▶ [Exercise instructions] Print the data exactly, leaving nothing out.

*** Opening Material provided ***

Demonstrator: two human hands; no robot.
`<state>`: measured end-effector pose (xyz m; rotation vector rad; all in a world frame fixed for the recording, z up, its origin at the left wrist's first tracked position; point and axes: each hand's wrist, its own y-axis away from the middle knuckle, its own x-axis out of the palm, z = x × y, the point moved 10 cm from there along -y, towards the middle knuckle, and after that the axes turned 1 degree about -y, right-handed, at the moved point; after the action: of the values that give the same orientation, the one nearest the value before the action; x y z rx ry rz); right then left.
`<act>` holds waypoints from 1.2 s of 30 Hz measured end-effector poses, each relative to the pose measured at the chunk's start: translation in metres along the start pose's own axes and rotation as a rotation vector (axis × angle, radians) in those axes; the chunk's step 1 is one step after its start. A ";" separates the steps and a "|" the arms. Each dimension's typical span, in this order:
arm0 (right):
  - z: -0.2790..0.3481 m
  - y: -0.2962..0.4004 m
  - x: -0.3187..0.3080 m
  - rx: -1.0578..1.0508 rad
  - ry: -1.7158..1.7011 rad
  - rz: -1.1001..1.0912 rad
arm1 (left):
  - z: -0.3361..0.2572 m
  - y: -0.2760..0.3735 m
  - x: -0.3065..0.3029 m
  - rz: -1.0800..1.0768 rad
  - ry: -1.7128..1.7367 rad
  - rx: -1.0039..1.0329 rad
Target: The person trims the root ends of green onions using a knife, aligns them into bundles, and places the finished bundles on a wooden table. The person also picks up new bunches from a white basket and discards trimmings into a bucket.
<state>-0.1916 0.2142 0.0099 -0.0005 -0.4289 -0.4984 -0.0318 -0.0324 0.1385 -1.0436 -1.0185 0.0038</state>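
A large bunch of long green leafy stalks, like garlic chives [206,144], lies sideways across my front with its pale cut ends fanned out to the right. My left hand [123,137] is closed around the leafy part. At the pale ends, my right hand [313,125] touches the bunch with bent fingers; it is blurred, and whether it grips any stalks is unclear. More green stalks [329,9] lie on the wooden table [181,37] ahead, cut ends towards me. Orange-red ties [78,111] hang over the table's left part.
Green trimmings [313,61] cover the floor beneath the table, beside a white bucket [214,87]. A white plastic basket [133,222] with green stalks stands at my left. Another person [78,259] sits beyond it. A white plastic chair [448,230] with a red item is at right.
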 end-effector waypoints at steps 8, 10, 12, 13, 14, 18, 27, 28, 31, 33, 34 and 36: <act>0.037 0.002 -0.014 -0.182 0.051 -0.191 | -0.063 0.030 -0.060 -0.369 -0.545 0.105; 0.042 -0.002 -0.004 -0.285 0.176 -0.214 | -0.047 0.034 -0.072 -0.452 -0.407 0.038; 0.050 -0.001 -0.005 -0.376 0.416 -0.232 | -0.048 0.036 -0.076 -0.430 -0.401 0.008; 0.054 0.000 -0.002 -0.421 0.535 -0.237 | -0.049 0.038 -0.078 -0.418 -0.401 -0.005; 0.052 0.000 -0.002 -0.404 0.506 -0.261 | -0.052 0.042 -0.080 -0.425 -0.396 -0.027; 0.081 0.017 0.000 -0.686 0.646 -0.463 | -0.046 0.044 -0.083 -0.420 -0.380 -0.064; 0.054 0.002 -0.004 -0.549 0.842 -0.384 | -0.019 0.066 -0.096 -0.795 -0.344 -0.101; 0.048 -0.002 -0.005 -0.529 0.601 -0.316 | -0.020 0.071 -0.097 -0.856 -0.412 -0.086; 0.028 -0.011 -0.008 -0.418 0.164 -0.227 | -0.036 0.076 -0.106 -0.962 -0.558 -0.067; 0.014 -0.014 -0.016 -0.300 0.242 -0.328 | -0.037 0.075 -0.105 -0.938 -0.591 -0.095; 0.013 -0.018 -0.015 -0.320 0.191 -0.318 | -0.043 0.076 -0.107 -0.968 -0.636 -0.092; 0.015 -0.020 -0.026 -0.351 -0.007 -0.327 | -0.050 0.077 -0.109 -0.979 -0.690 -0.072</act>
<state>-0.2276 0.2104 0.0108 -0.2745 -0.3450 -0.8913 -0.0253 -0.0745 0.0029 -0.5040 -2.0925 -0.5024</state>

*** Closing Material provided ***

▶ [Solution]
Demonstrator: two human hands; no robot.
`<state>`: measured end-effector pose (xyz m; rotation vector rad; all in a world frame fixed for the recording, z up, its origin at the left wrist's first tracked position; point and axes: each hand's wrist, its own y-axis away from the middle knuckle, its own x-axis out of the palm, z = x × y, the point moved 10 cm from there along -y, towards the middle knuckle, and after that the axes turned 1 degree about -y, right-handed, at the moved point; after the action: of the values that give the same orientation, the one nearest the value before the action; x y z rx ry rz); right then left.
`<act>` holds waypoints from 1.2 s of 30 Hz measured end-effector poses, each relative to the pose measured at the chunk's start: translation in metres along the start pose's own axes and rotation as a rotation vector (axis × angle, radians) in those axes; the chunk's step 1 is one step after its start. A ";" separates the steps and a "|" the arms. Each dimension's typical span, in this order:
arm0 (right):
  - z: -0.2790..0.3481 m
  - y: -0.2962..0.4004 m
  - x: -0.3187..0.3080 m
  - rx: -1.0578..1.0508 rad
  - ry: -1.7158..1.7011 rad
  - rz: -1.1001..1.0912 rad
arm1 (left):
  - z: -0.3361..0.2572 m
  - y: -0.2760..0.3735 m
  - x: -0.3065..0.3029 m
  - rz: -1.0800..1.0768 rad
  - ry: -1.7128..1.7367 rad
  - rx: -1.0039..1.0329 rad
Target: The person trims the root ends of green onions using a knife, aligns them into bundles, and places the finished bundles on a wooden table. The person also picks up new bunches from a white basket and discards trimmings into a bucket.
<state>-0.1916 0.2142 0.0099 -0.0005 -0.4289 -0.4984 -0.0318 -0.0324 0.1385 -1.0436 -1.0185 0.0038</state>
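A large bunch of long green leafy stalks, like garlic chives [206,144], lies sideways across my front with its pale cut ends fanned out to the right. My left hand [123,137] is closed around the leafy part. At the pale ends, my right hand [313,125] touches the bunch with bent fingers; it is blurred, and whether it grips any stalks is unclear. More green stalks [329,9] lie on the wooden table [181,37] ahead, cut ends towards me. Orange-red ties [78,111] hang over the table's left part.
Green trimmings [313,61] cover the floor beneath the table, beside a white bucket [214,87]. A white plastic basket [133,222] with green stalks stands at my left. Another person [78,259] sits beyond it. A white plastic chair [448,230] with a red item is at right.
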 end-effector waypoints at steps 8, 10, 12, 13, 14, 18, 27, 28, 31, 33, 34 and 36: <act>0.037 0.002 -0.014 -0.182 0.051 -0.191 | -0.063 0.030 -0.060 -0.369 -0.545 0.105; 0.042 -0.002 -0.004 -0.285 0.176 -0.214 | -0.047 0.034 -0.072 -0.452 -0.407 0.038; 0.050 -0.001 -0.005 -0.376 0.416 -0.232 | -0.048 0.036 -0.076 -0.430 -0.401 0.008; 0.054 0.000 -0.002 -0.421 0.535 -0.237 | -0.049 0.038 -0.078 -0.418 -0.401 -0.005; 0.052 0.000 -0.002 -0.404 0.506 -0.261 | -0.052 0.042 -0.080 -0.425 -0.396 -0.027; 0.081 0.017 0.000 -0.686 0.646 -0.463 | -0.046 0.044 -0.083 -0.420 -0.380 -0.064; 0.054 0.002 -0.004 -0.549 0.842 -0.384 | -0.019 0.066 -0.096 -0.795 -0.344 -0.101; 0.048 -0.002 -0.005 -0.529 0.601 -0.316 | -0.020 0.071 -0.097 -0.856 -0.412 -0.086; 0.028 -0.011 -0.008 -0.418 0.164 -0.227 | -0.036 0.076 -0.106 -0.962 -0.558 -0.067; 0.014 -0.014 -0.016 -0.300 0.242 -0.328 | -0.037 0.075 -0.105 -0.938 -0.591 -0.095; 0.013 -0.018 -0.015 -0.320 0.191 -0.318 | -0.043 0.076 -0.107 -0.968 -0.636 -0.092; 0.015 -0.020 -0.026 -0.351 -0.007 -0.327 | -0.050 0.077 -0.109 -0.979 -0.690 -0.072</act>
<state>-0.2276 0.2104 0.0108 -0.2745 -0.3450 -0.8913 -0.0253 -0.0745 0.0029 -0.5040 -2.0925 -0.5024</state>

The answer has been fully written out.